= Donald Gould =

American musician

Donald Gould ( "The Homeless Piano Man") is an American musician, composer and U.S military veteran. After spending many years on the streets, Gould was discovered in Sarasota, Florida when playing a piano rendition of "Come Sail Away" by American rock band Styx on an outdoor piano. He is signed with independent record label Triple Pop and has released one studio album, “Walk On Water”.

== Biography ==

=== Early years ===
Originally from Michigan, Gould played the clarinet from an early age. When he served in the United States Marine Corps, he played for the Marine Corps Band. Once he left the Marines, he studied music education at Spring Arbor University, but due to financial difficulties was unable to complete his studies.

=== Discovery and early fame ===
When his wife died by suicide in 1998, and his son was then taken away from him, Gould developed a substance abuse addiction and he eventually became homeless. It wasn't until 2015 when he sat down at an outdoor piano in Sarasota, Florida and played ‘Come Sail Away’ by American rock band Styx that his musical talent was discovered. The performance video was recorded by a passerby and became viral overnight with tens millions of views on YouTube.

A few months after the video went live Gould was given a makeover by the TV show Inside Edition and raised over $40,000 on GoFundMe to pay for his drug rehabilitation. He was also offered a full scholarship by Spring Arbor University to complete his studies. While in recovery, he was invited by the San Francisco 49ers to play at their opening game of the 2015 season against the Minnesota Vikings. On September 14, 2015, he played The Star-Spangled Banner at Levi's Stadium in front of 75,000 fans. The lead vocalist and founding member of STYX Dennis DeYoung also sent his congratulations to Gould as a surprise guest during his interview on the Drive radio show on WDRV in Chicago.

=== Court case ===
Gould was part of a lawsuit with the American Civil Liberties Union (ACLU) against the city of Sarasota on September 30, 2015. The action sought to challenge the city's apparent criminalization of homeless people due to city ordinances that targeted sleeping in public and panhandling. The case was settled in June 2016, where there were allowances made for homeless people in regard to the city ordinances in Sarasota as well as 10 extra beds supplied to The Salvation Army for use by homeless people.

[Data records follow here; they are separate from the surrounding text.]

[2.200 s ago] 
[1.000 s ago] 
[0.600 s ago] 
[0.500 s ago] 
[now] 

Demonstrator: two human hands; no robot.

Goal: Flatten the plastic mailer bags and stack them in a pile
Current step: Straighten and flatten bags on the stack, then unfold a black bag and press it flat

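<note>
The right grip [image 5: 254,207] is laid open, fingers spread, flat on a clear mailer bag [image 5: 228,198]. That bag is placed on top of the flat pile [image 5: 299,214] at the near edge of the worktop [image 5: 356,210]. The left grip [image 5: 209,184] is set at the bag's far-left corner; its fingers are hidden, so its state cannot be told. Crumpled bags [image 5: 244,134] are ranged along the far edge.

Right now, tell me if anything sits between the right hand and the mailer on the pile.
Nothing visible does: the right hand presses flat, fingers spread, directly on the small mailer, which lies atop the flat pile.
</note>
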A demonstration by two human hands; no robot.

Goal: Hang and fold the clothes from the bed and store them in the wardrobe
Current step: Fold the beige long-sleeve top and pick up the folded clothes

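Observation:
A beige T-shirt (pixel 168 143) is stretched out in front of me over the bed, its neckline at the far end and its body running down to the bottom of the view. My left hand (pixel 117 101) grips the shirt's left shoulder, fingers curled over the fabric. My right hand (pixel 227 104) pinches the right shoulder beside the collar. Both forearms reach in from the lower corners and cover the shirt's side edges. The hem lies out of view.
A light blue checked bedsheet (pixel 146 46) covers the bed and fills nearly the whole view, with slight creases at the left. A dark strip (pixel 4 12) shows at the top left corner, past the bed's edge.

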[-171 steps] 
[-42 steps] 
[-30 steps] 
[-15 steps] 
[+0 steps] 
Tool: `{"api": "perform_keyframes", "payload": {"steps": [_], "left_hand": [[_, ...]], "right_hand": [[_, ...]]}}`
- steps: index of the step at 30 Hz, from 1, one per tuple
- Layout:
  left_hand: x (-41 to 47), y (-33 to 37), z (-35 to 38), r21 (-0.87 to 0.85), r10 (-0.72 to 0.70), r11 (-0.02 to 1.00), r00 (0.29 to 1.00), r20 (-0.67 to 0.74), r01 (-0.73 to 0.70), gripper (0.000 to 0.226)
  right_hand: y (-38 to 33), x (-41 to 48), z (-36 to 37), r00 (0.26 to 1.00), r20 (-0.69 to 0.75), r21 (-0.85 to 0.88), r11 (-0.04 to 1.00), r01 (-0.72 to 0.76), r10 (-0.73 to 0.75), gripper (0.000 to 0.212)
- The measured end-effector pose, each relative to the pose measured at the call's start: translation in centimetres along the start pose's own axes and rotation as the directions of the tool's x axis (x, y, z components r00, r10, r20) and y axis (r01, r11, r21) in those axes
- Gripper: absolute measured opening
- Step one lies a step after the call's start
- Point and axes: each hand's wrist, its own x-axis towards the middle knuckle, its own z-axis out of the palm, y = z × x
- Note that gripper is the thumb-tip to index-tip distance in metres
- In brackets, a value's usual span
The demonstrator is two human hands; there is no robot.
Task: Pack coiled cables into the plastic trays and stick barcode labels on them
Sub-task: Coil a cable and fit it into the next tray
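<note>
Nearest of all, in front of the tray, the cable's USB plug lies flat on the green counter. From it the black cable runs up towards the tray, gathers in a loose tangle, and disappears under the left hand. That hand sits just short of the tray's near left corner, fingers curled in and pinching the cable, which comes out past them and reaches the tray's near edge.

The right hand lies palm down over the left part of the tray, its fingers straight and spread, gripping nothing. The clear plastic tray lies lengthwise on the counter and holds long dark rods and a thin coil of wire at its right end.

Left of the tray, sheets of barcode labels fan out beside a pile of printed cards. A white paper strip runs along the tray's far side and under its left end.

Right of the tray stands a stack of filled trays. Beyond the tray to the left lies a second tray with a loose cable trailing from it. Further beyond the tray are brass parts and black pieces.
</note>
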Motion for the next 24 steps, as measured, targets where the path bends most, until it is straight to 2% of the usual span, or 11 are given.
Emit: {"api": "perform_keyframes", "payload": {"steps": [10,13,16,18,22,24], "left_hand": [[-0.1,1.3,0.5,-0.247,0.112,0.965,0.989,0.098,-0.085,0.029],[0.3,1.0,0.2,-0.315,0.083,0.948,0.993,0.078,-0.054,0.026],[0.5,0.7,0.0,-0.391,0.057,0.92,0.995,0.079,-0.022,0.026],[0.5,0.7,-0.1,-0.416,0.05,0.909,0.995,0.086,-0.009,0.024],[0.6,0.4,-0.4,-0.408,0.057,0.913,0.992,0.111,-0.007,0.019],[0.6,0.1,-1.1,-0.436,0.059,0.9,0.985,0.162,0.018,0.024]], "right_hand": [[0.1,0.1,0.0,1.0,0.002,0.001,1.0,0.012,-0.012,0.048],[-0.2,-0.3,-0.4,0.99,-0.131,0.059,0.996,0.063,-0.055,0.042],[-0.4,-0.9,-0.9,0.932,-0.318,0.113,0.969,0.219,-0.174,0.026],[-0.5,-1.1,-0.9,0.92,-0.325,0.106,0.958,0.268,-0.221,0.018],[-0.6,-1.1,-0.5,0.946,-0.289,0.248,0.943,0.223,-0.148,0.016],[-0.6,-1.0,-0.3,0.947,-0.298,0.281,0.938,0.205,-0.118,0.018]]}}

=== Record label signing and debut album ===
Gould was signed to an independent record label, Triple Pop, in 2016 and soon released a single version of his ‘Come Sail Away’ piano cover. In 2017, he released a full studio album entitled "Walk on Water" which featured a mix of musical styles from contemporary to classical as well as his own original composition all performed on piano.

=== Personal life ===
Gould reestablished contact with his son, Donny, who had been taken away by social services at the age of three years old and adopted.